* [Problem to solve]
Your answer must be an exact copy of the data, without any pictures.

* [Data extract]
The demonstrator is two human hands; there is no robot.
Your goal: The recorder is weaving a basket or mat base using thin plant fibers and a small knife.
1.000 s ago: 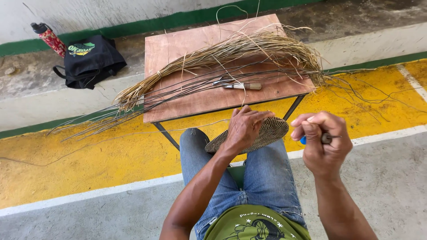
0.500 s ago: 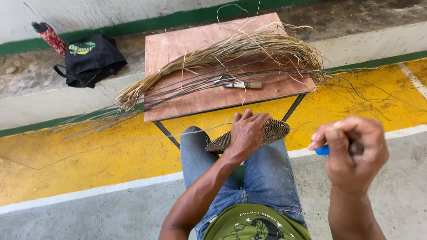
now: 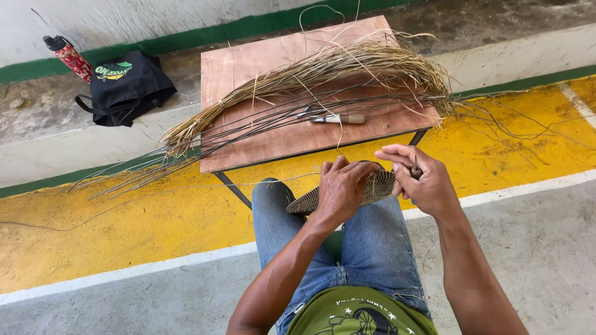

* [Problem solution]
The demonstrator is two human hands; there is no robot.
Your goal: The recorder is weaving a basket or mat base using thin plant fibers and a small knife.
1.000 s ago: 
0.500 s ago: 
now: 

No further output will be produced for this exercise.